Howard Marks put it nicely when he said that, rather than worrying about share price volatility, 'The possibility of permanent loss is the risk I worry about... and every practical investor I know worries about.' It's only natural to consider a company's balance sheet when you examine how risky it is, since debt is often involved when a business collapses. Importantly, DukSan Neolux Co.,Ltd (KOSDAQ:213420) does carry debt. But is this debt a concern to shareholders?
When Is Debt Dangerous?
Generally speaking, debt only becomes a real problem when a company can't easily pay it off, either by raising capital or with its own cash flow. Ultimately, if the company can't fulfill its legal obligations to repay debt, shareholders could walk away with nothing. However, a more common (but still painful) scenario is that it has to raise new equity capital at a low price, thus permanently diluting shareholders. Of course, plenty of companies use debt to fund growth, without any negative consequences.
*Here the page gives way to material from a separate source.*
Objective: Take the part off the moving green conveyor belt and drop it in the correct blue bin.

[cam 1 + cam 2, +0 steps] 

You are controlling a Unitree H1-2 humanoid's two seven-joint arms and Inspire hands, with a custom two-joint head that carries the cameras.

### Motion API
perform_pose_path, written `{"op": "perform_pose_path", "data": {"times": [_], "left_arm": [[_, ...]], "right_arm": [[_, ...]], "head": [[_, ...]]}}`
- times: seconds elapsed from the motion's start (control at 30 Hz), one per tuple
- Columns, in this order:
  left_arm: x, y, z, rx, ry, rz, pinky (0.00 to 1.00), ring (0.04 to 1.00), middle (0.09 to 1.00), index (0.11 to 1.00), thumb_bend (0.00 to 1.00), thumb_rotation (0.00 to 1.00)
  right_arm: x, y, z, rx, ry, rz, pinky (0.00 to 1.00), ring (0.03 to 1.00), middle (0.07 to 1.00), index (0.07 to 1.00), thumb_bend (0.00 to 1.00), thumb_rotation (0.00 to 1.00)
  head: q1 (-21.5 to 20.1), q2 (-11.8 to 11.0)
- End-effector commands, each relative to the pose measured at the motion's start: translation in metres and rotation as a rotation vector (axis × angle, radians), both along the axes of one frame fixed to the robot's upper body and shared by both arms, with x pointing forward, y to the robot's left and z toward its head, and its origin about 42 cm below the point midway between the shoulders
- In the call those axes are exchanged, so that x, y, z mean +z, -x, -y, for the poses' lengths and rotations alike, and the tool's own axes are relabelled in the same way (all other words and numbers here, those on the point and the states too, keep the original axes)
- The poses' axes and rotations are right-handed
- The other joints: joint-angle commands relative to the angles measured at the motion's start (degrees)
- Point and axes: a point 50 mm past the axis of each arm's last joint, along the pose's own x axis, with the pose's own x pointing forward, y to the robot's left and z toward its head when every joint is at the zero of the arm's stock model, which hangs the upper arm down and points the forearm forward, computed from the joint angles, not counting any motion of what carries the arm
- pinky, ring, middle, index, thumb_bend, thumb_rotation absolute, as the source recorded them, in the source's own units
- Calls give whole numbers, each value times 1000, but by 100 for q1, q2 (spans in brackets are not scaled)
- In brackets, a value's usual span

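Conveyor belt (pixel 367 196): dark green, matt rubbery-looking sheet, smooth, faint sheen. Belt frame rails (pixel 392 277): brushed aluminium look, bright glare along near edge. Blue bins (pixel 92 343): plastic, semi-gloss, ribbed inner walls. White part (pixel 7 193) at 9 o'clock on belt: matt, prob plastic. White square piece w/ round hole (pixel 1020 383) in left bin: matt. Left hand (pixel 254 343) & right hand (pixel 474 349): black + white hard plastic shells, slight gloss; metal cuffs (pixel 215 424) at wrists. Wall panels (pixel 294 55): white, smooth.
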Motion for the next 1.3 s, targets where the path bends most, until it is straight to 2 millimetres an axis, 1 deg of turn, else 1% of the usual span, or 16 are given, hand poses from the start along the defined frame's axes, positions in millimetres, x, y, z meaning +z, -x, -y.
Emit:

When we think about a company's use of debt, we first look at cash and debt together.
View our latest analysis for DukSan NeoluxLtd
What Is DukSan NeoluxLtd's Debt?
As you can see below, DukSan NeoluxLtd had ₩18.9b of debt at March 2024, down from ₩21.2b a year prior. However, it does have ₩42.9b in cash offsetting this, leading to net cash of ₩24.0b.
How Strong Is DukSan NeoluxLtd's Balance Sheet?
Zooming in on the latest balance sheet data, we can see that DukSan NeoluxLtd had liabilities of ₩25.8b due within 12 months and liabilities of ₩27.4b due beyond that. Offsetting these obligations, it had cash of ₩42.9b as well as receivables valued at ₩13.1b due within 12 months. So it actually has ₩2.81b more liquid assets than total liabilities.
This state of affairs indicates that DukSan NeoluxLtd's balance sheet looks quite solid, as its total liabilities are just about equal to its liquid assets. So it's very unlikely that the ₩1.05t company is short on cash, but still worth keeping an eye on the balance sheet. Succinctly put, DukSan NeoluxLtd boasts net cash, so it's fair to say it does not have a heavy debt load!
On top of that, DukSan NeoluxLtd grew its EBIT by 32% over the last twelve months, and that growth will make it easier to handle its debt. The balance sheet is clearly the area to focus on when you are analysing debt. But ultimately the future profitability of the business will decide if DukSan NeoluxLtd can strengthen its balance sheet over time. So if you're focused on the future you can check out this free report showing analyst profit forecasts.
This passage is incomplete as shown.